Ma Dostoevskij aveva già previsto tutto

Ruggero Guarini

Gentile ministro Paolo Ferrero, lei dovrebbe assumere subito un certo Fedòr Dostoevskij, un giovanotto russo di straordinario talento, e affidargli, nella sua squadra, un ufficio conforme alle sue peculiari attitudini. Che sono abbastanza elevate da renderlo degno di accingersi al còmpito di rivelare il grande segreto del programma racchiuso nel nome del suo ministero. Nessuno come lui potrebbe infatti illustrare con la necessaria chiarezza il recondito principio ispiratore di ogni possibile iniziativa – passata, presente e futura – del suo ministero, compresa ovviamente la sua recentissima idea di offrire ai drogati la possibilità di bucarsi a spese dello Stato in appositi salottini annessi agli ambulatori Asl. Su questo principio ispiratore egli ha del resto già scritto un discorso nel quale lei non dovrebbe esitare a riconoscere il nòcciolo del proprio programmino. Tanto evidenti e profonde sono anzi le concordanze fra quel discorso e i suoi personali ideali che sospetto anzi lei potrebbe anche averlo già letto. Ma nel caso che non l’abbia letto gliene offro volentieri, a titolo di assaggio, il passo principale:
«Noi daremo loro l’umile, quieta felicità degli esseri deboli. Dimostreremo loro che sono deboli, che sono soltanto dei poveri bambini, ma che la felicità dei bambini è più dolce di ogni altra cosa. Diventeranno timidi, e nella loro paura guarderanno a noi, si stringeranno a noi come i pulcini alla chioccia. Ci ammireranno e ci temeranno e saranno orgogliosi di noi, così forti e intelligenti da aver saputo pacificare un gregge tanto turbolento e innumerevole. Avranno una gran paura della nostra collera, la loro intelligenza perderà ogni audacia, i loro occhi diventeranno facili al pianto come quelli delle donne e dei bambini.

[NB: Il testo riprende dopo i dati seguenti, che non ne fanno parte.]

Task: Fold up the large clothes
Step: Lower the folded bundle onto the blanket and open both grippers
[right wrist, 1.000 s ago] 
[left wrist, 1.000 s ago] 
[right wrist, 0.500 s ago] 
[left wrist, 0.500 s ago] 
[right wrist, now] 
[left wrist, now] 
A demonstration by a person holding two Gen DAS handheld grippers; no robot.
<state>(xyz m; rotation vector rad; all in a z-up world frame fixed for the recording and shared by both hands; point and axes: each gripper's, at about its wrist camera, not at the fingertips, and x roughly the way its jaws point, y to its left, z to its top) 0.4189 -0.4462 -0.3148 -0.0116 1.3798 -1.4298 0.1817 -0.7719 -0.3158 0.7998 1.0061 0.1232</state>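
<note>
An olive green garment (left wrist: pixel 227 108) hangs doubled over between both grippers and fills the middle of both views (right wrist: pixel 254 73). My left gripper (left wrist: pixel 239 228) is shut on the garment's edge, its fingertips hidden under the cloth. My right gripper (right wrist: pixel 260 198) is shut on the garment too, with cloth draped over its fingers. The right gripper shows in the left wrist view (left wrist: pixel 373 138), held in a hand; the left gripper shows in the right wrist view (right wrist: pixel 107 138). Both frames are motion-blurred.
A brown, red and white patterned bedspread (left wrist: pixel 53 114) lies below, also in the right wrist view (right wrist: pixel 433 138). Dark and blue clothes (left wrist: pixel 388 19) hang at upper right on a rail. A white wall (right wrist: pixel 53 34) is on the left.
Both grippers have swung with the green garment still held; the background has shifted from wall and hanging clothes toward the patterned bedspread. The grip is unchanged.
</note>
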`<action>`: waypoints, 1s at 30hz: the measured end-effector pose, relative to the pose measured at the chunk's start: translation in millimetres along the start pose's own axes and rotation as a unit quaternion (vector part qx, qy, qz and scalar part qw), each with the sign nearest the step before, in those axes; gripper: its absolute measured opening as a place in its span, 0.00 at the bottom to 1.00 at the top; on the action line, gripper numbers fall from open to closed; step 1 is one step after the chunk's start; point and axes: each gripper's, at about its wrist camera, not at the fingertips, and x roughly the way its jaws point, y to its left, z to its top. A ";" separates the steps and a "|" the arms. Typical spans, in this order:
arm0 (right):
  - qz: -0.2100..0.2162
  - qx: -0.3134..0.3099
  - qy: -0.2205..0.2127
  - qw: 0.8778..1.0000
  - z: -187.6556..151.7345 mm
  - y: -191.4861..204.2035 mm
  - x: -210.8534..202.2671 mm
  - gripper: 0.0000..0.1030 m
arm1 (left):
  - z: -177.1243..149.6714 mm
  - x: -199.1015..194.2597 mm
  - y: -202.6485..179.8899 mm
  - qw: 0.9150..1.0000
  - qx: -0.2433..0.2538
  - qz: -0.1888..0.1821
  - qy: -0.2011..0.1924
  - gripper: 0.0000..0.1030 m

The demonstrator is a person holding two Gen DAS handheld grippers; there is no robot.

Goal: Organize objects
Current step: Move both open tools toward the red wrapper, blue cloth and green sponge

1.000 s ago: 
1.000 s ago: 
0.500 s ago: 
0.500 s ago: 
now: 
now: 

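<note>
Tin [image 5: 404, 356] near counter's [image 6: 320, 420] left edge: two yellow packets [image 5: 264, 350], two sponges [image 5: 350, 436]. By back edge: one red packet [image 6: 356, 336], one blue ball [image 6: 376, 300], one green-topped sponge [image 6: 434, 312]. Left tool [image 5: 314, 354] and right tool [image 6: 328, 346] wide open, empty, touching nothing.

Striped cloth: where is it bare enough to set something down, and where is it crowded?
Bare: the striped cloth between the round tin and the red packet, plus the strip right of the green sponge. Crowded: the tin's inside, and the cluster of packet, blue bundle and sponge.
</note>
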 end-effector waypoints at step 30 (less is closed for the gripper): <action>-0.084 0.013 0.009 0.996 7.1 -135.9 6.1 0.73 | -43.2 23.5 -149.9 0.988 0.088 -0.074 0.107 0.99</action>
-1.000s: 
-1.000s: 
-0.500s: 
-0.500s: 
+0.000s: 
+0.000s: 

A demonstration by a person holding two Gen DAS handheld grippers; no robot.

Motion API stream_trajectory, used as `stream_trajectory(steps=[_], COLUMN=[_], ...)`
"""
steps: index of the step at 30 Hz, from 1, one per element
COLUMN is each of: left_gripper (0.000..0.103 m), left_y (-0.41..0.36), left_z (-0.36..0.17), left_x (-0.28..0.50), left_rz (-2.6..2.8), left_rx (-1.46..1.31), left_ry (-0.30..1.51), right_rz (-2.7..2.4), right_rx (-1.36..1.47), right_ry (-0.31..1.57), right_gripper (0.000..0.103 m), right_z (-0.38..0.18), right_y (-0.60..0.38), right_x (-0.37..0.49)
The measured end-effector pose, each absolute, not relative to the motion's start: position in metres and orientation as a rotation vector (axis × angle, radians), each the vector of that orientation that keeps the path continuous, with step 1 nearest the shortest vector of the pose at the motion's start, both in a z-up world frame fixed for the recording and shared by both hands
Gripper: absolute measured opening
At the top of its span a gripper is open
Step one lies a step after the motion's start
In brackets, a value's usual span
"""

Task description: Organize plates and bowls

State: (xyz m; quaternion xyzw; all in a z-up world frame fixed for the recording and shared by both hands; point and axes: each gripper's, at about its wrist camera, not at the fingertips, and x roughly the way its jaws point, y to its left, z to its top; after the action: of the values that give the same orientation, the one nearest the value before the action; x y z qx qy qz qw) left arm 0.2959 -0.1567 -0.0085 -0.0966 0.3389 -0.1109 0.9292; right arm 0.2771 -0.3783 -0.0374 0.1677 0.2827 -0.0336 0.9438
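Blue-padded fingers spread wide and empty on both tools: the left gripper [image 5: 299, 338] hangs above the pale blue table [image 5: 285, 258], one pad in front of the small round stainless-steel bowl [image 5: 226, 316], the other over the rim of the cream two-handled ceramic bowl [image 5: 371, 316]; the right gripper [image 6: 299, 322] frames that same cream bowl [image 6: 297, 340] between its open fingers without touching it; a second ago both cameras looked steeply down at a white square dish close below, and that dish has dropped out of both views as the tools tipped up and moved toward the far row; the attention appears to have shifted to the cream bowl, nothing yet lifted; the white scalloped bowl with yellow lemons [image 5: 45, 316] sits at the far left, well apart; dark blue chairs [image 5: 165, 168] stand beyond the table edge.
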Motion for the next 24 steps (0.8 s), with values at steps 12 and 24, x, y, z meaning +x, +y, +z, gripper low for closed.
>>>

Ma con altrettanta facilità a un nostro cenno passeranno dalle lagrime al riso e all’allegria, alla limpida gioia e alle liete canzoncine infantili. Li faremo lavorare, sì, ma nelle ore libere dalla fatica organizzeremo la loro vita come un gioco infantile, con canti in coro e danze innocenti. Oh, concederemo loro anche il peccato perché sono deboli e impotenti, e così ci ameranno come bambini, perché permetteremo loro di peccare».
Spero, gentile ministro, che abbia riconosciuto in questo passo le parole che Dostoevskij fece pronunciare al Grande Inquisitore nei Fratelli Karamazov. E adesso mi dica: non lo sente, in questo soave discorsetto, il profumino di quello che forse è l’anelito più profondo del nostro tempo? Ossia la sua risoluta avversione all’idea di peccare senza il permesso, l’incoraggiamento e anche il sostegno attivo dei superiori? Non lo percepisce l’olezzo di un mondo in cui tutti hanno da un pezzo imparato a rivendicare il diritto di fare ogni possibile porcheria con l’approvazione e l’assistenza dei pubblici poteri? Non lo riconosce il suono della stessa graziosa musichetta assistenziale, solidaristica e permissiva che lei imparò fin da fanciullo a solfeggiare militando nelle file di Democrazia proletaria? E che più tardi apprese a modulare meglio, fondendo il suo impegno politico con quello religioso di giovane evangelista aderente alla Chiesa Valdese? E del quale finalmente oggi può accingersi a rilevare tutta la sostanza profetica promuovendo i drogati al rango di statali?